Ainda na estiagem, com o alto da Senhora da Candosa por mira, lá fomos peregrinar às fontes com alguma miudagem em algazarra. Avessos a tanto barulho nocturno e de mau gosto, ecoando nos montes, em ofensas aos Santos, foi preciso continuar a registar no ADN da garotada deste tempo a memória de um acontecimento antigo (80 anos - dois carros de alqueire!), mas vivo e crucial no itinerário do Padre Américo, como servo dos pobres, quando o rastilho da II Guerra Mundial se acendia. Assim, celebrámos a Eucaristia, pela alvorada do último Domingo de Agosto, na Igreja de Vila Nova do Ceira com uma assembleia amiga e ainda recordada daquele tempo das férias de garotos pobres, como algumas velhinhas com mais de 90 anos e que conheceram Padre Américo na casa ao lado da Matriz da terra com o rio Ceira a beijar-lhe os pés, ao fundo da várzea. As suas Colónias de Campo do Garoto da Baixa de Coimbra, com a ajuda de estudantes do Seminário e da Universidade, levaram ao gáudio da gente miúda das ruas do Mondego, desde o Alva (1935) ao Ceira (1937), conforme explicou no Obra da Rua: A ideia já não cabe na estreita casa de S. Pedro de Alva; procuram-se novas instalações. Batemos à porta de conventos abandonados; palmilhámos redondezas em cata de casas grandes; e demos fundo em uma quinta adequada, a dois passos do rio Ceira. Este acontecimento deu-se há oito décadas, no interior da Diocese de Coimbra. A Obra ia ganhando dentes para a broa de milho que regalava rapazes desnutridos e vagueavam descalços e andrajosos pela lusa Atenas, in illo tempore, depois de Trindade Coelho.

Desse tempo e em manuscrito do seu punho, reservado, sob o título Colónias de Férias dos Garotos da Baixa - Sua história e sua vida, quais páginas de missão, reavivamos nesta coluna de gratidão outra vez um naco de bela prosa: A casa de São Pedro de Alva já não continha o número de rapazes que aspirava conduzir. Os rios Alva e Mondego eram longe. Outros inconvenientes apareciam, sendo a falta de água o maior de todos. Urgia mudar de poiso. Procurou-se casa e sítio adequado e deu-se em Vila Nova do Ceira, na quinta do Sr. Doutor Diogo Cortez. Para ali se conduziram 96 rapazes [em 1937]. Pedi nas igrejas de Coimbra, à hora da Missa, e fiz o mesmo na Figueira e na Curia e no Luso.
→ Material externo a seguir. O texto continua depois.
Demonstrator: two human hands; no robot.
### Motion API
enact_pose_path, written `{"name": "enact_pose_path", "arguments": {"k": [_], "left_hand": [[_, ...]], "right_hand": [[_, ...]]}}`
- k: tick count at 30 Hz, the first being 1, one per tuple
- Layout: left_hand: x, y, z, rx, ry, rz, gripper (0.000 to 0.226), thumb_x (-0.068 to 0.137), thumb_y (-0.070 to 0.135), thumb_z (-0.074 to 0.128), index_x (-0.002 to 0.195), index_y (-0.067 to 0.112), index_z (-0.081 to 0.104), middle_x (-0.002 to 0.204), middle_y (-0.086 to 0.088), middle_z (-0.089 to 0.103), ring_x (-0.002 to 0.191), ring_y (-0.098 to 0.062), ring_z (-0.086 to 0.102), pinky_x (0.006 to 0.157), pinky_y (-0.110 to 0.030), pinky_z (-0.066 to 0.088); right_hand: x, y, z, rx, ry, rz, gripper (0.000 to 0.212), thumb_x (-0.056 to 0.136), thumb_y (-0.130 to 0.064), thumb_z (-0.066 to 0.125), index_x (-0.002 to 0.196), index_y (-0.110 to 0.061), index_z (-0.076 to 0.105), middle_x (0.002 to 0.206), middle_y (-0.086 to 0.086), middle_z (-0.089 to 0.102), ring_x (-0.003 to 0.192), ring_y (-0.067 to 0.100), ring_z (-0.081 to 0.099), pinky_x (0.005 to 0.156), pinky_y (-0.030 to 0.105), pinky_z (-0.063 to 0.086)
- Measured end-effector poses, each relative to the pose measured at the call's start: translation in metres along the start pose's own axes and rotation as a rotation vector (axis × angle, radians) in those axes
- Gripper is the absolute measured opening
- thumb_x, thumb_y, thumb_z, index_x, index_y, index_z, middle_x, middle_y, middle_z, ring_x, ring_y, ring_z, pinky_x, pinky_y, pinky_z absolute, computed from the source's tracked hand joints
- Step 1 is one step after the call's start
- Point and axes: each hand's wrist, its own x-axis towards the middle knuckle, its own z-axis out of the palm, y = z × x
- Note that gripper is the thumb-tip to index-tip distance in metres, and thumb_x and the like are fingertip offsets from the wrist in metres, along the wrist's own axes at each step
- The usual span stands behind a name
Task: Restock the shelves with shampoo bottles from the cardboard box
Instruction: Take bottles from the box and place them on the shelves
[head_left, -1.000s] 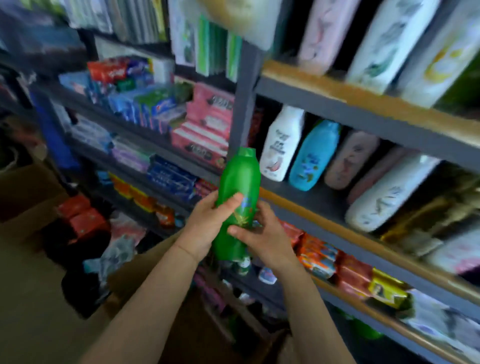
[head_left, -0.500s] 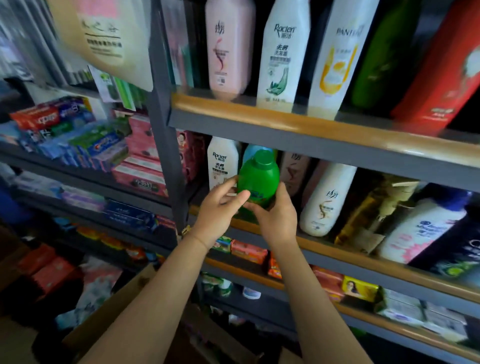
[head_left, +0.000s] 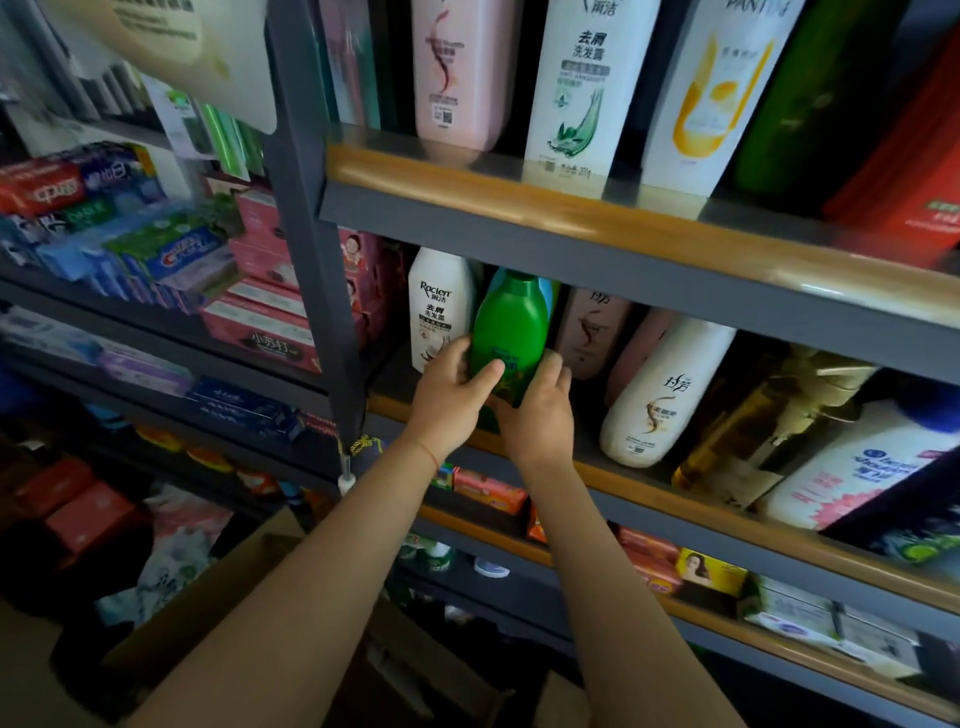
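Note:
A green shampoo bottle (head_left: 511, 325) stands upright at the front of the middle shelf (head_left: 649, 493), between a white Raclen bottle (head_left: 439, 306) and a pink-brown bottle (head_left: 592, 332). My left hand (head_left: 452, 395) grips its lower left side, thumb across the label. My right hand (head_left: 537, 410) holds the lower right side with fingers curled round it. A blue bottle peeks out behind the green one. The cardboard box (head_left: 208, 613) sits low on the floor, mostly hidden under my forearms.
The top shelf (head_left: 571, 208) holds tall pink, white, green and red bottles. To the right on the middle shelf lean a white bottle (head_left: 660, 395), a golden pump bottle (head_left: 753, 421) and others. Toothpaste boxes (head_left: 156, 249) fill the left rack. A dark upright post (head_left: 306, 234) separates the racks.
Both hands have carried the green bottle up and forward from chest height into the middle shelf, and it now stands between the white and pink-brown bottles. The view moved closer.

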Motion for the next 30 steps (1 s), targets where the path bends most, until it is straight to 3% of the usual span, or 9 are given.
{"name": "enact_pose_path", "arguments": {"k": [3,10,14,18,25,28,30], "left_hand": [[0.005,-0.005,0.005,0.020,0.058,-0.031,0.025,0.094,0.021,0.065,0.116,0.028,0.054,0.104,0.011,0.065,0.102,-0.008,0.063,0.090,-0.023,0.049],[0.009,-0.007,0.007,-0.095,0.097,-0.112,0.041,0.093,-0.009,0.045,0.130,0.009,0.053,0.107,0.004,0.060,0.105,-0.013,0.059,0.092,-0.026,0.050],[0.013,-0.008,0.008,-0.134,0.092,-0.132,0.046,0.090,-0.015,0.042,0.128,0.009,0.053,0.103,0.005,0.060,0.101,-0.012,0.059,0.093,-0.028,0.051],[0.018,-0.013,0.008,-0.149,0.118,-0.148,0.042,0.089,-0.010,0.044,0.118,0.018,0.055,0.107,0.001,0.061,0.109,-0.019,0.060,0.098,-0.039,0.051],[0.021,-0.014,0.010,-0.195,0.108,-0.131,0.042,0.088,-0.013,0.044,0.120,0.011,0.056,0.115,-0.010,0.063,0.113,-0.024,0.060,0.097,-0.036,0.052],[0.016,-0.011,0.007,-0.156,0.099,-0.100,0.043,0.088,-0.014,0.045,0.124,0.007,0.057,0.117,-0.010,0.062,0.112,-0.020,0.059,0.094,-0.025,0.051],[0.004,-0.012,0.000,-0.119,0.134,-0.053,0.040,0.090,-0.011,0.046,0.118,0.013,0.061,0.114,-0.006,0.062,0.109,-0.018,0.060,0.093,-0.028,0.052]], "right_hand": [[0.003,0.000,0.002,-0.006,0.009,0.010,0.065,0.084,-0.019,0.076,0.133,-0.002,0.035,0.130,0.017,0.042,0.102,0.037,0.058,0.073,0.040,0.049],[0.009,-0.001,0.001,0.002,0.020,0.032,0.068,0.082,-0.020,0.079,0.131,-0.004,0.035,0.131,0.016,0.043,0.107,0.034,0.057,0.077,0.037,0.051],[0.016,-0.004,0.001,-0.007,0.018,0.051,0.069,0.083,-0.021,0.079,0.133,-0.005,0.034,0.130,0.015,0.043,0.108,0.033,0.057,0.076,0.034,0.049],[0.020,-0.005,0.003,-0.011,0.026,0.062,0.068,0.082,-0.020,0.079,0.131,-0.006,0.034,0.131,0.015,0.043,0.109,0.033,0.058,0.076,0.034,0.049],[0.026,-0.004,0.001,-0.009,0.015,0.088,0.069,0.083,-0.016,0.079,0.135,-0.006,0.034,0.132,0.016,0.045,0.114,0.033,0.057,0.080,0.031,0.048],[0.020,-0.006,-0.006,0.037,0.011,0.102,0.069,0.083,-0.016,0.079,0.136,-0.006,0.036,0.135,0.015,0.045,0.118,0.029,0.056,0.080,0.022,0.041],[0.007,-0.006,-0.011,0.095,0.065,0.089,0.068,0.080,-0.022,0.082,0.132,-0.006,0.041,0.130,0.013,0.048,0.109,0.021,0.057,0.076,0.014,0.039]]}}
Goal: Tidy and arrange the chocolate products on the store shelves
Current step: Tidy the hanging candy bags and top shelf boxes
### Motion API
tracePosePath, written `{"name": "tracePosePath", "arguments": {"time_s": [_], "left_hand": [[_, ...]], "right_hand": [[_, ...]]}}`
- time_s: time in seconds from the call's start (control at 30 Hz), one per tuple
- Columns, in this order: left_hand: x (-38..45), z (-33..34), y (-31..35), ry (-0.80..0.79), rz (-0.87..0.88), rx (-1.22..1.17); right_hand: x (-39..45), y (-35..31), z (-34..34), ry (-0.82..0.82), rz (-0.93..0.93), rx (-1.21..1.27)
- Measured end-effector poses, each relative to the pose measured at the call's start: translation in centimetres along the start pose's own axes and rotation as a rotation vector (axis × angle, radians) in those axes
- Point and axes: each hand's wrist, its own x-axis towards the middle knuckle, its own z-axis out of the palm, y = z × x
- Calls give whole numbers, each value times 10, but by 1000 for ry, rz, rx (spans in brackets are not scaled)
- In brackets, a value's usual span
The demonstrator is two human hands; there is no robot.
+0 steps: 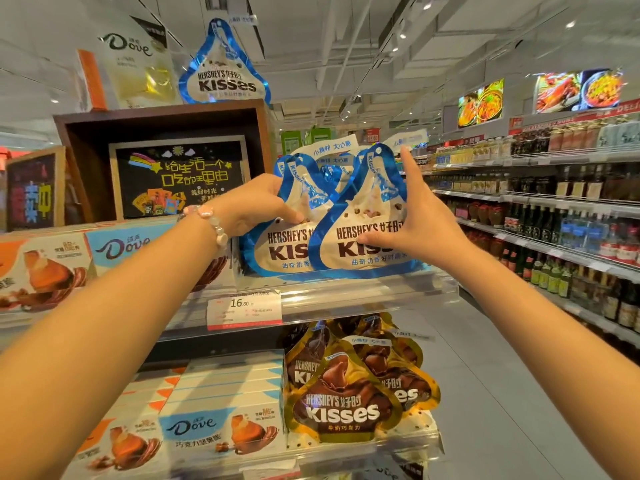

Aqui, nos hotéis, por quanto o Pároco não consentiu que eu pedisse na igreja.

Na quinta da Costeira, do Senhor Doutor Diogo Cortez, estava-se perfeitamente à vontade, oferecendo o lugar todos os requisitos necessários para uma obra desta natureza. O rio Ceira ficava a cinco minutos. Animado, pois, com todas estas circunstâncias favoráveis à causa, para ali fizemos seguir cento e vinte e quatro rapazes, organizados em três turnos, durante sete semanas, dos meses de Julho, Agosto e Setembro [em 1938].

No ano seguinte, ainda para o mesmo sítio, conduzimos três turnos de rapazes, mais numeroso - 156 - e mais duradoiro. O povo do lugar já está muito mais familiarizado com os pequenos e espera-os com ansiedade. Vão dando várias ofertas, de coisas de sua casa, o que dantes não faziam.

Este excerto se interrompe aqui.